It is deeply offensive to conflate in a report on racism racism with discrimination against people who make the choice to believe such stuff, and who then go out of their way to let the world know that they do (eg by putting black cloth over their heads, or wearing any number of religious knickknack around their necks etc). If you belong to an ethnic minority and you have been subjected to racism you will be permanently scarred to some extent or other. You will continuously wonder when the next shoe's gonna drop. Well, compare that to people who choose to wear religious paraphernalia in order to identify themselves as adherents to an ideology they have chosen. Surely this doesn't exactly fall into the same ballpark. Again, my issue is not at all that unfair discrimination against people because of the ideologies they subscribe to is fair game. Quite to the contrary.

Anyhow, back to the racism report at that Ryerson place. Here are some of the highlights that the experts who drafted the document included. Evidence of racism... a student quote:

“I am Muslim, and once I was fasting and there was an exam and I had to do my prayers and I felt like the Professor was not very accommodating, that he/she seemed to make it look like this was something that was my problem and I should just pray after the exam is done and I didn’t feel like that was fair.”

Here then is the difference between racism (eg a professor saying 'you can't attend my seminar because your skin colour is a tad bit too dark'), and the accommodation this student is clamouring for. The student chose to adopt an ideology as her belief system that requires her to stop eating at a certain point in the calendar, and to talk at a certain time to a higher entity that no one has ever demonstrated actually exists. It is clear to me at least that this indeed is the student's problem and not the professor's. Nobody forced her to make the choices she made. The ideology that she chose is her own responsibility, and so is her private matter. It's a bit like me choosing a membership in a political party, the boy scouts, or wherever. In case I wish to attend a party meeting, or go and stuff party political materials into letter boxes I have no reason to assume that my line manager would have to accommodate me.

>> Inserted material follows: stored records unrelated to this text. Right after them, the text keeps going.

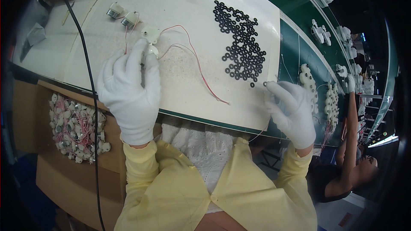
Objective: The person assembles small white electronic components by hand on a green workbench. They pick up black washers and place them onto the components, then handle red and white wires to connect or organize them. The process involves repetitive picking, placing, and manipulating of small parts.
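My left hand (129, 83), in a white glove, is closed with its fingertips on a small white motor with a plastic housing (150, 34). Thin red and pale wires (195, 55) run from that motor across the white tabletop. Beyond the hand lie two more small motors (122, 14) with metal cans and whitish housings. At the tabletop's right edge my right hand (293, 107), also gloved, pinches a small black ring (265, 84) at its fingertips. Many similar black rings (244, 42) lie spread in a patch just beyond it.
A cardboard box (47, 145) holds a heap of white motors (77, 128) with red wires at lower left. A black cable (87, 68) hangs along the left. White parts in rows (332, 102) lie on the green surface at right. A co-worker (342, 171) sits at far right.
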Action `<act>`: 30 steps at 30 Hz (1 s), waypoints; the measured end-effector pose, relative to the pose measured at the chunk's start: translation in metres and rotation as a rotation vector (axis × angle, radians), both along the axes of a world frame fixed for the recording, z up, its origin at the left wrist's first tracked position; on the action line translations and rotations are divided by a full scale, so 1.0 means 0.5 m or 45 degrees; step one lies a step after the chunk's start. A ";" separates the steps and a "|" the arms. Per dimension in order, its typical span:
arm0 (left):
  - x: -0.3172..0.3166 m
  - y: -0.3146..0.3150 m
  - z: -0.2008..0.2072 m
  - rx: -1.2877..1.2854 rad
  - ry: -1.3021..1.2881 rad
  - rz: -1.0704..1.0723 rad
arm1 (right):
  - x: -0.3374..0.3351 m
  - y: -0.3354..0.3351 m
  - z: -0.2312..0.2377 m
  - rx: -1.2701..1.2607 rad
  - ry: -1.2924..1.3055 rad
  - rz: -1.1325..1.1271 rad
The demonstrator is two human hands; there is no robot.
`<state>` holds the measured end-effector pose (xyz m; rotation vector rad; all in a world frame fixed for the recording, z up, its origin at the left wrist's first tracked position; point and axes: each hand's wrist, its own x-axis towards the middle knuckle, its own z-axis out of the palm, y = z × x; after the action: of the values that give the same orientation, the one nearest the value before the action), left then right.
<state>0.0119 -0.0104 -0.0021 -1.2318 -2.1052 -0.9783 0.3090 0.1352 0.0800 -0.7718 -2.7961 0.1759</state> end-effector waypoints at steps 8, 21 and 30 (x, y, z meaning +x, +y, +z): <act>-0.001 0.003 -0.008 0.041 -0.016 0.020 | -0.019 0.014 -0.012 0.115 -0.037 0.084; 0.000 -0.001 0.001 -0.022 -0.019 -0.013 | 0.003 0.010 0.017 -0.022 -0.068 -0.259; -0.003 0.003 -0.007 0.024 -0.008 0.001 | 0.027 0.030 -0.040 -0.955 0.495 -0.562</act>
<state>0.0104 -0.0090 -0.0058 -1.2197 -2.0967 -1.0006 0.3227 0.1501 0.0598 -1.3094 -2.0937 1.1813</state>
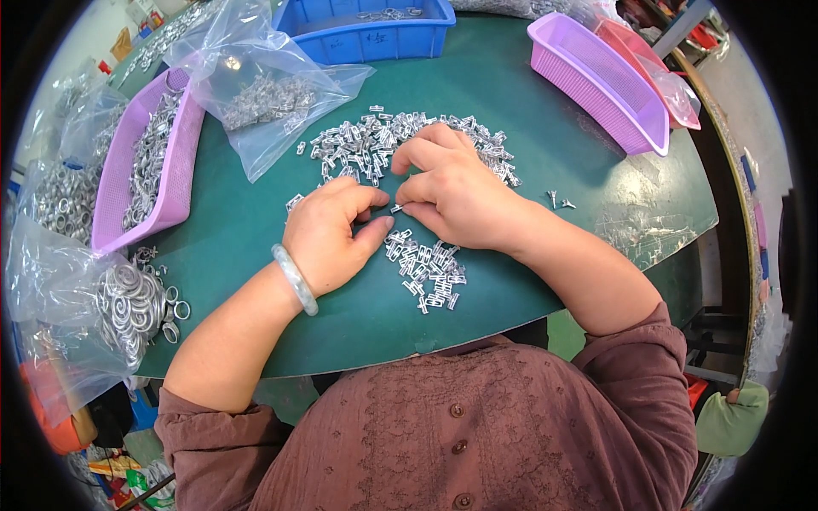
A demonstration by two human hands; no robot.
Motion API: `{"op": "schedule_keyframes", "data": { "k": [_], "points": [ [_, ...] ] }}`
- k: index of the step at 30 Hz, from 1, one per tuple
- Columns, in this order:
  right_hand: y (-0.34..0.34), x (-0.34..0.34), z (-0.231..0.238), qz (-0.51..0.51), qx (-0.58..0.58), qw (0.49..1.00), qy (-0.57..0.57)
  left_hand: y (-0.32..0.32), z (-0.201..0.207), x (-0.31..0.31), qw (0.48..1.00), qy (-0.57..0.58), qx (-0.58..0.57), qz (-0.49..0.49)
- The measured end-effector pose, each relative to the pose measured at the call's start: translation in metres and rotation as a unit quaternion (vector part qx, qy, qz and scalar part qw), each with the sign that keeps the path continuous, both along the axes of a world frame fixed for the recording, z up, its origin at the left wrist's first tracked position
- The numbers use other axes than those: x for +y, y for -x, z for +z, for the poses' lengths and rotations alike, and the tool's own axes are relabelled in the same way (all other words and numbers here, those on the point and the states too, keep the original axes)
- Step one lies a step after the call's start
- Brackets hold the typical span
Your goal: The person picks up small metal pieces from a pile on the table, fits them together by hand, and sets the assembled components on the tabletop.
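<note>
Both hands meet over a green table. My right hand [447,183] pinches a small silvery metal fitting [396,208] between thumb and fingertips. Facing it, my left hand [331,232] has curled fingers, thumb tip a little apart from the forefinger; anything under those fingers is hidden. Just beyond the hands spreads a wide heap of similar small metal fittings [362,140], partly covered by my right hand. A smaller pile of fittings [426,268] lies nearer my body, below my fingertips. One more piece [294,203] shows beside my left hand.
At left stand a purple basket [189,140] of metal parts and a pile of silvery rings [132,307]. Further back are a clear bag [268,102] of parts and a blue bin [371,43]. Another purple basket [596,85] sits far right; two loose pieces [560,201] lie rightward.
</note>
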State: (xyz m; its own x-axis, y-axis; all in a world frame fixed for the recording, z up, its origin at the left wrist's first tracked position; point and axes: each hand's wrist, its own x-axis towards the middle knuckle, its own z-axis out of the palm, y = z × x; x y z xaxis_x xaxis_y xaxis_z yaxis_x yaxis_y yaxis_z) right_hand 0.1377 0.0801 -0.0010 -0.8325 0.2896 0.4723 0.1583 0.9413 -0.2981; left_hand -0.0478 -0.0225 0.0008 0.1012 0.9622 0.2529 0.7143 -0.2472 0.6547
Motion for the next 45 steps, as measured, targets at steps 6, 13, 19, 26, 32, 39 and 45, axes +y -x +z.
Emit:
{"op": "schedule_keyframes", "data": {
  "k": [6, 13, 19, 26, 32, 39, 45],
  "points": [
    [0.004, -0.003, 0.0, 0.024, 0.026, 0.999, 0.019, -0.001, 0.0, -0.001, 1.0, 0.003, 0.012, 0.003],
    [-0.004, 0.007, 0.008, -0.036, -0.001, 0.999, 0.013, 0.0, -0.002, -0.001, 1.0, -0.015, -0.001, -0.001],
    [-0.005, 0.008, 0.007, -0.093, -0.035, 0.995, 0.005, 0.0, -0.002, -0.002, 0.997, -0.052, 0.038, -0.036],
    [-0.001, 0.007, 0.003, -0.031, 0.003, 0.999, 0.026, -0.001, 0.0, -0.001, 0.999, -0.032, -0.018, -0.024],
    [0.006, 0.001, 0.002, 0.048, 0.065, 0.996, 0.037, -0.001, 0.002, 0.0, 0.999, 0.02, -0.03, 0.012],
    [0.0, 0.001, 0.006, 0.011, -0.01, 0.999, 0.046, 0.002, -0.002, 0.001, 1.0, -0.014, -0.026, 0.001],
    [-0.002, 0.003, 0.006, 0.006, -0.03, 0.999, 0.036, 0.0, -0.003, 0.001, 0.999, -0.014, -0.038, 0.013]
  ]
}}
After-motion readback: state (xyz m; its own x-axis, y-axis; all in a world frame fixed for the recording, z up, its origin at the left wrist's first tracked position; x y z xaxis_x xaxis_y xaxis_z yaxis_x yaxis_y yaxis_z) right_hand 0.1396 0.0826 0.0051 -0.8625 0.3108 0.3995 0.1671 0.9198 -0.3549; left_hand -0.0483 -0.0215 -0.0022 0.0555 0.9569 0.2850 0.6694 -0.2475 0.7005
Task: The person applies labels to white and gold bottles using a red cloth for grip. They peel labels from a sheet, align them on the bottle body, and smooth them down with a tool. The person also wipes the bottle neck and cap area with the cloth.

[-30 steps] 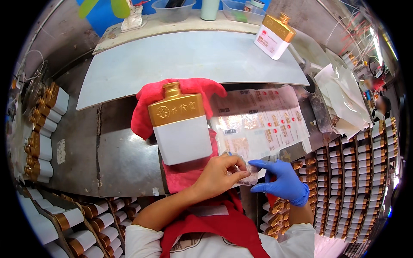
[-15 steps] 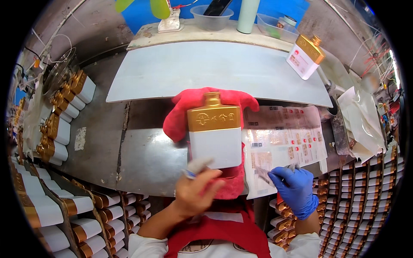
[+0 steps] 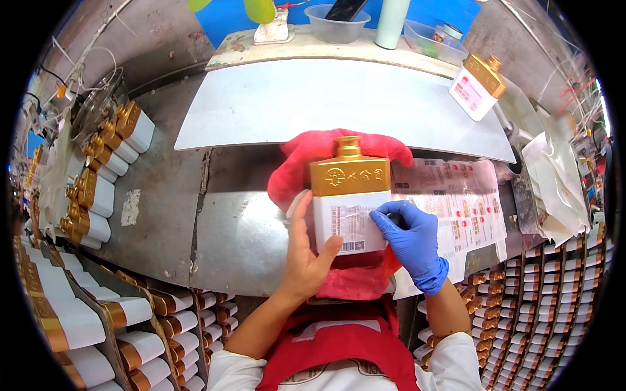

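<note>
A flat bottle [image 3: 350, 176] with a gold shoulder and white body lies face up on a red cloth [image 3: 293, 166] in front of me. My left hand [image 3: 306, 251] grips its left side, thumb on the lower front; a white covering shows at one fingertip. On the bottle's white face is a clear printed label [image 3: 349, 225]. My right hand [image 3: 412, 238], in a blue glove, has its fingers pinched at the label's right edge. Something dark shows at those fingertips, too hidden to name. Under the right forearm's far side spreads a sheet of labels [image 3: 466, 208].
One labelled bottle [image 3: 478, 88] stands on the pale board [image 3: 339, 98] at the back right. Several bottles [image 3: 98, 195] line the table's left. Racks of bottles [image 3: 541, 313] flank me below. A tray with crumpled white sheets [image 3: 551, 186] sits at the right edge.
My right hand has moved left from the label sheet to the bottle, and the label is now on its face. My left hand has gone from above the bottle's lower edge to its left side.
</note>
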The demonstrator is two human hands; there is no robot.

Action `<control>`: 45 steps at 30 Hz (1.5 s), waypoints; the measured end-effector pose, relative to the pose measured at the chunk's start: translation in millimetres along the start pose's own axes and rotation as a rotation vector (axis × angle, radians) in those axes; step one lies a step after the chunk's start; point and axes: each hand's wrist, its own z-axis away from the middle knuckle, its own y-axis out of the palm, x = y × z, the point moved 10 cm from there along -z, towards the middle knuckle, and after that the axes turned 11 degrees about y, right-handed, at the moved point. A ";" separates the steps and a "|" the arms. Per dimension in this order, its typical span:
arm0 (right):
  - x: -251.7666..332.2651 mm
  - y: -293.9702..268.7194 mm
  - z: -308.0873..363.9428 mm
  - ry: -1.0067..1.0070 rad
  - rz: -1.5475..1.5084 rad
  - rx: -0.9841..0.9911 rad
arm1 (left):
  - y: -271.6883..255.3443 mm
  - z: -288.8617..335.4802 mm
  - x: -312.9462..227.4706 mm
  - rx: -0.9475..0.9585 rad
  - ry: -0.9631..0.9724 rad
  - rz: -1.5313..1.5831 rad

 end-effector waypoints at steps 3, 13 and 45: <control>-0.8 3.6 -1.4 0.007 0.003 0.016 | 3.7 -6.5 12.2 -0.051 -0.057 0.029; -0.6 -3.2 -7.2 -0.021 -0.050 -0.062 | 3.6 -22.7 14.5 0.041 -0.003 -0.280; -40.7 26.2 -5.1 0.110 -0.325 0.196 | 10.7 -21.5 14.7 0.110 -0.015 -0.131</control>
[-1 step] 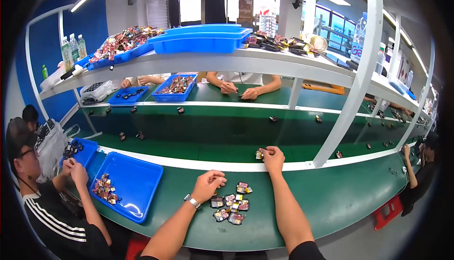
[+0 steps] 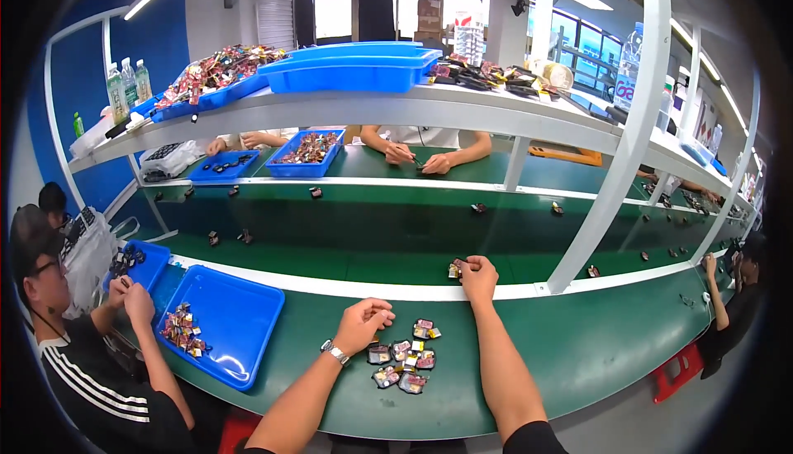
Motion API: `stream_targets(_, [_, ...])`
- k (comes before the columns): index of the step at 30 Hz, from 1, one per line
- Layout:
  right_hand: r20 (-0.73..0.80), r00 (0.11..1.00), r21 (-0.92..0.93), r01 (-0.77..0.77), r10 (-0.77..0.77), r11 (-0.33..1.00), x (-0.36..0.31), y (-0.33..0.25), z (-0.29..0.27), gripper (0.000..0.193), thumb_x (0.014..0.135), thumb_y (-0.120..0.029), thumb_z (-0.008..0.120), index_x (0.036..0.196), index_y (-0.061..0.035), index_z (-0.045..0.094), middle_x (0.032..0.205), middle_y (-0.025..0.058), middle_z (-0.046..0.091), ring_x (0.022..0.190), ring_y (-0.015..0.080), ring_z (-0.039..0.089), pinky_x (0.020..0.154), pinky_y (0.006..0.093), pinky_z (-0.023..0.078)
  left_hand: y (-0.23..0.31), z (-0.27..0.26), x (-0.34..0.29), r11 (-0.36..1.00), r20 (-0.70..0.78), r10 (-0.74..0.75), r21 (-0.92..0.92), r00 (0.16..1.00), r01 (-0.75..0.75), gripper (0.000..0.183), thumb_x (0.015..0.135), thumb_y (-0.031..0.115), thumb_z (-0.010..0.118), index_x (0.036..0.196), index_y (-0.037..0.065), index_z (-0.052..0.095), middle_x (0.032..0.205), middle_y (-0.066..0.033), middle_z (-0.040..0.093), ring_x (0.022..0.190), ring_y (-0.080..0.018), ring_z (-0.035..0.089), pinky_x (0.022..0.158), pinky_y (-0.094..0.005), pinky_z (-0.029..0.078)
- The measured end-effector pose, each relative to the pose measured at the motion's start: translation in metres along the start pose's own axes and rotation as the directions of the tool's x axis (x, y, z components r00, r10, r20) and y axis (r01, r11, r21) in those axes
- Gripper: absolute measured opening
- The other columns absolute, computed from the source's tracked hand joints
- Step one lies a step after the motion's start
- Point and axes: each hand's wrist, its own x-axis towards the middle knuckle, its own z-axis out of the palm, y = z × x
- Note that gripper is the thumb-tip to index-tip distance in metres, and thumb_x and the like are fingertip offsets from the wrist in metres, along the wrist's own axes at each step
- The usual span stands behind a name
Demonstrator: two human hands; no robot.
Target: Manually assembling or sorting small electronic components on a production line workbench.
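Observation:
Beyond the table's edge strip, my right hand point(image 2: 477, 279) pinches a small electronic module point(image 2: 455, 269) with red, pale and yellow parts over the conveyor belt. My left hand point(image 2: 368, 324) hovers at the left of a loose group of similar modules point(image 2: 401, 351) on the green table point(image 2: 322, 388). Its fingers are curled together; whatever they may hold is hidden. Several of the grouped modules have dark rims and pale, red or yellow faces, and some touch each other.
Left of me stands a blue tray point(image 2: 248, 309) with a small heap of parts. A seated co-worker point(image 2: 91, 371) handles something beside it. The green conveyor belt point(image 2: 372, 243) carries scattered modules behind a white edge strip point(image 2: 396, 290). A slanted white post point(image 2: 607, 156) supports the overhead shelf point(image 2: 330, 109).

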Motion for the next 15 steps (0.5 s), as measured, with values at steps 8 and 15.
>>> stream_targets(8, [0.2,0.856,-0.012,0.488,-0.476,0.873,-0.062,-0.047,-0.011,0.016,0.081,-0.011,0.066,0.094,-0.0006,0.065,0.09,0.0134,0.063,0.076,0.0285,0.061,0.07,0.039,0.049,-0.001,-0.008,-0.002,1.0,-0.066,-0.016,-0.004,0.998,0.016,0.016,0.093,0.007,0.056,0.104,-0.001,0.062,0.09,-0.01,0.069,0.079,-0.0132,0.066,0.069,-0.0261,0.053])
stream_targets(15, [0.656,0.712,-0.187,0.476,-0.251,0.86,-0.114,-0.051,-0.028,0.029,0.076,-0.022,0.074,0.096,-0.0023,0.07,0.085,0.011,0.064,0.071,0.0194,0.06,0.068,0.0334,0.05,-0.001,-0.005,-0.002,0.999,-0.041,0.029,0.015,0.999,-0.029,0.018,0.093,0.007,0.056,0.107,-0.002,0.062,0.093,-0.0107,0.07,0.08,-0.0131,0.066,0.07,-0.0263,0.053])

Equally though, as long as I do my job, she has no reason to discriminate against me either. The idea though, that my membership in a voluntary association should kind of trigger a special dispensation - as the Ryerson student seems to think is her God given right - is patently absurd.

Here's another bit from the Ryerson racism report,

Some Muslim students complained about the number of times jokes about sex are used by the instructor and students in class, and how, especially when they seem irrelevant to the subject matter at hand, this makes them extremely uncomfortable. One professor, for example, told a class one day that journalism is all about lots of sex and beer. Another professor who was teaching students how to modulate their voices for radio told the class to pretend they were having sex and to imagine the voice they heard when they experience “pleasure.” Other students joined in and began making “very weird noises,” leaving some students very uncomfortable. They suggested that cultural sensitivity is important in the classroom.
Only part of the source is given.